Vuong and her team tirelessly serve and protect communities in Vietnam’s Mekong Delta, along the northern, central, and southern borders of the country, and in industrial zones, providing vocational and educational opportunities, safe housing, and healthcare services to at-risk youth and trafficking survivors.
Vuong’s commitment to this cause is born out of her own harrowing experience fleeing Vietnam with her brother and father as a young teenager. It took 17 years for her family to be reunited in the US. As a former refugee and stateless person who went on to graduate from Harvard University, Vuong has dedicated her life to helping those most affected by global inequality and its pernicious effects.
Paola De Leo, Head of Group Philanthropy at Henley & Partners, says of the 2018 awardee: “Vuong’s commitment to fighting the global scourge of human trafficking, her uncompromising advocacy for the fundamental right not to be submitted to slavery, servitude, forced labor, or bonded labor, and her visionary and transformational holistic approach to preventing trafficking has inspired the Global Citizen Award Committee and all of us at Henley & Partners.”
De Leo goes on: “Human trafficking is a gross violation of our most basic human rights and a blight on our collective conscience. Henley & Partners looks forward to being a proud partner to the brave work that Pacific Links Foundation does. We are committed to working with Vuong and her team over the course of the coming year in raising awareness on this absolutely crucial global issue.”
Upon receiving the award, Vuong thanked Henley & Partners for its recognition of the work that Pacific Links Foundation and other organizations are doing in this area.
“Human trafficking is the major issue of our time, representing the ugly side of globalization,” said Vuong. “It is all-pervasive and yet largely ignored. It means a great deal to us to have this acknowledgement from a global firm such as Henley & Partners, and we hope that this year’s award will help drive widespread awareness about the work that we are doing on the ground with our partners. The more we recognize the painful realities of our world, the more effective we can be in addressing and correcting them. Human trafficking has become a global epidemic, yet the people who abhor it and want it to end far outnumber those perpetuating it.
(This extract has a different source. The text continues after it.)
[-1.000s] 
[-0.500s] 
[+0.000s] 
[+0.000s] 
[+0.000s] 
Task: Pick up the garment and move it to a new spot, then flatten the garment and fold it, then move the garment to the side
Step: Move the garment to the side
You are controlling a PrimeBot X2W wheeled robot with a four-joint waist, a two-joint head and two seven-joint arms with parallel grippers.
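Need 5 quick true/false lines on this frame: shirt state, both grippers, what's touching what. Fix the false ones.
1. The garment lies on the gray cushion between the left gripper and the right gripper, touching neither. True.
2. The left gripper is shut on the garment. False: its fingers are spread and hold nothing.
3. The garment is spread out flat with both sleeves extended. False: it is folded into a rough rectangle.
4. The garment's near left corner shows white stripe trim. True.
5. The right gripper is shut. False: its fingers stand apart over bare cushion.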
Let us find each other and work together to turn the tide.”
The Global Citizen Award ® consists of a specially made commemorative medal, an award certificate signed by the President of the Award Committee, and a USD 30,000 monetary prize, which goes towards helping the organization and awardee continue their excellent work.
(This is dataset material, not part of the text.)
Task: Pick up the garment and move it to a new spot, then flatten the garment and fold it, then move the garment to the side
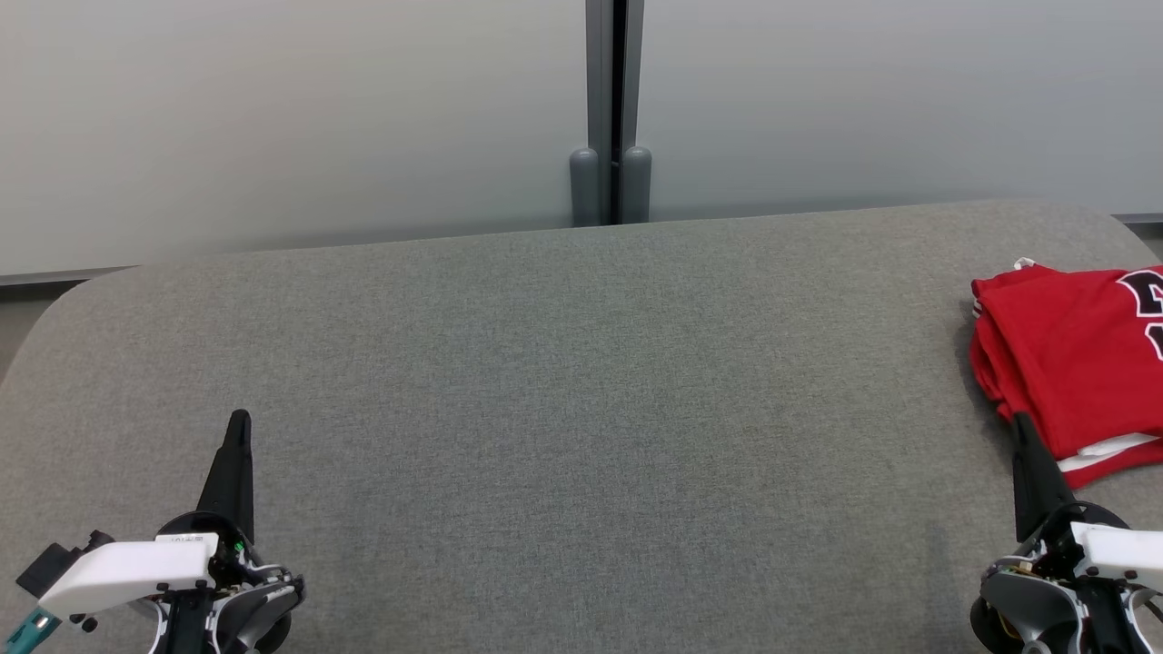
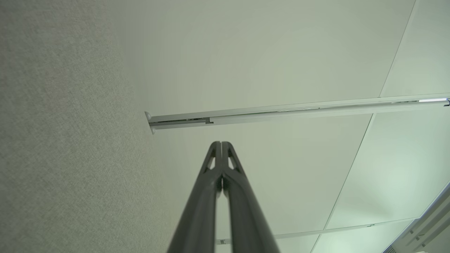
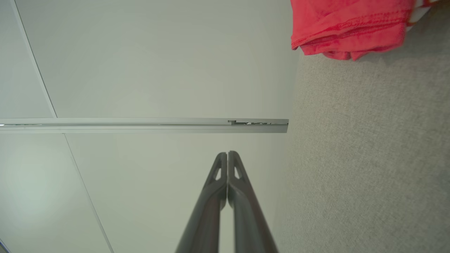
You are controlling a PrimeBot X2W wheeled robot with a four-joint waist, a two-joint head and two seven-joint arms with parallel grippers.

Previous recipients of the award include Switzerland-based Monique Morrow, President and Co-Founder of The Humanized Internet, which uses new technologies to defend the rights of vulnerable people; South African humanitarian Dr. Imtiaz Sooliman, Founder of Africa’s largest disaster relief organization, the Gift of the Givers Foundation; and German entrepreneur Harald Höppner, Founder of refugee aid project Sea Watch.
Laureates are selected from a pool of nominees by an independent award committee made up of eight highly distinguished individuals, including Prof. Khalid Koser OBE, Vice-Chairman of the Advisory Council on Migration at the World Economic Forum; Senator Joëlle Garriaud-Maylam of the Senate of France; Her Royal Highness Princess Firyal of Jordan; and Her Excellency Marie-Louise Coleiro Preca, President of the Republic of Malta.